I swear to much when I’m anxious. My doctor says its due to insecurity and problems with attatchment. She says I need to emote more. Her name is Mary, like the mother of Jesus Christ. Mary Jendrasik. Dr. Jendrasik but you can call me Mary. Like we’re friends. We aren’t, but she’s alright. Her office has this nice smell to it. It’s warm and relaxing. I don’t like going but once I’m there its not so bad.

I haven’t told her about the house. She’ll think I’m irrational. No, I don’t care its not that. Its, well it’s a hope. A secret place. Its mine. I don’t want to share it, I don’t want her to label it or change it. This house, these trees.

I always end up walking in this big circle. More like a loop but I start by leaving them bitching at each other and I end up coming back.

Late. Dark.

Quite.

If I am lucky they are both asleep, if not, one is awake.

“How was your walk?”

As if nothing happened, as if the bloody dying, dead thing is not struggling for life in this room.

“WHAT THE HELL is wrong with you? Can’t you be my parents for five minutes? Do you even know how messed up it is hearing you call her ’a ran through old bag? Do you understand how screwed up that is? I went on a walk because any place is better than here. Its dead. You killed it and its dead and this place rots and I hate it and I just want you to know. To care.”

I want to take a permanent marker and write this on his forehead.

“It was fine. I’m going to bed. Goodnight Mark.”
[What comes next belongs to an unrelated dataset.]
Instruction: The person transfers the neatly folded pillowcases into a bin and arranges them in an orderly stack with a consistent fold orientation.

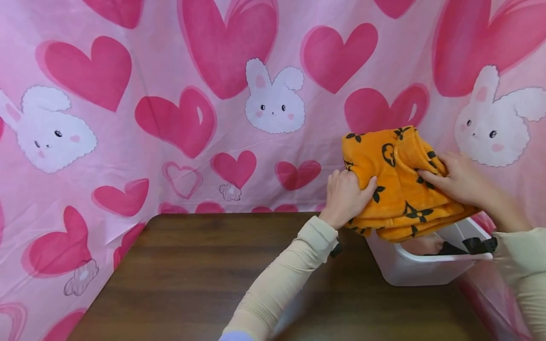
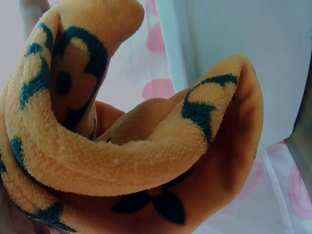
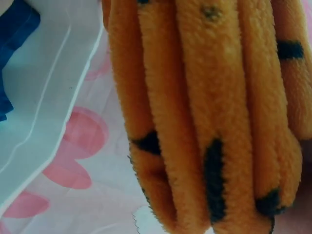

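Note:
An orange fleece cloth (image 1: 384, 175) with dark flower-like motifs is folded into a thick stack, raised over the far right part of the table. My left hand (image 1: 345, 196) grips its left side, thumb on the near face. On the opposite side, my right hand (image 1: 462, 180) pinches the stack with the thumb in front. Several soft layers of the cloth (image 3: 195, 117) show side by side in the right wrist view, and a fold of the cloth (image 2: 122, 165) curls open in the left wrist view. Most fingers are hidden behind the fabric.
Below and right of the cloth stands a white plastic bin (image 1: 422, 272) at the table's right edge. Dark blue material (image 3: 14, 29) lies inside it. The brown wooden table (image 1: 204, 274) reaches back to a pink curtain (image 1: 187, 61) with hearts and rabbits.

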Available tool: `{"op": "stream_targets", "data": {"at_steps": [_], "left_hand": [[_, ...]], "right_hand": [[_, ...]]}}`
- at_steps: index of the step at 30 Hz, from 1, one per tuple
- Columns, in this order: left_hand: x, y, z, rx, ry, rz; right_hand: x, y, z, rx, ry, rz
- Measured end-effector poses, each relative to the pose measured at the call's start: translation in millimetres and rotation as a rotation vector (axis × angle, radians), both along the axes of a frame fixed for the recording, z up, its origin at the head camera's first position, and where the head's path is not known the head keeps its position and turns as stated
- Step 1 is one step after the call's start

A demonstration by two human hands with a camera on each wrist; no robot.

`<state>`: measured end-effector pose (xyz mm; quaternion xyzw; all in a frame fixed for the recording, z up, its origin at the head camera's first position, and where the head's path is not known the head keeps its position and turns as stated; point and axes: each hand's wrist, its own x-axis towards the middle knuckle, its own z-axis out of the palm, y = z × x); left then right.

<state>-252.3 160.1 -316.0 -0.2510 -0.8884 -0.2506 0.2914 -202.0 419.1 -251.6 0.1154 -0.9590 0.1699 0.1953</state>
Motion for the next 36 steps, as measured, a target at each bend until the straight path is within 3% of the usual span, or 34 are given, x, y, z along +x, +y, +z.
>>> {"op": "stream_targets", "data": {"at_steps": [7, 16, 22, 30, 36], "left_hand": [[-1.5, 9.6, 11.2, -0.002, -0.01, -0.017], [1.1, 21.9, 25.6, 0.022, -0.02, -0.058], [2.3, 27.2, 30.3, 0.019, -0.014, -0.06], [4.6, 38.1, 36.9, 0.013, 0.004, -0.043], [6.9, 50.1, 33.3, 0.011, -0.015, -0.009]], "right_hand": [[4.1, 5.5, 14.3, -0.02, 0.008, -0.018], [10.2, 14.7, 30.0, 0.058, 0.067, -0.105], [13.9, 19.0, 35.1, 0.076, 0.083, -0.14], [17.2, 24.5, 41.0, 0.053, 0.039, -0.202], [15.9, 25.1, 43.8, 0.074, 0.025, -0.248]]}}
I stopped calling them mom and dad when I was 9, since then its been Mark and Leslie, or just Mark and Mother. Mary says that was me protecting myself from what I subconsicouly deemed unsafe. That wasn’t it. I don’t call them mom and dad because those are words I don’t really understand. I mean of course I know what they mean, uh duh. But understand, experience, emote, not a chance.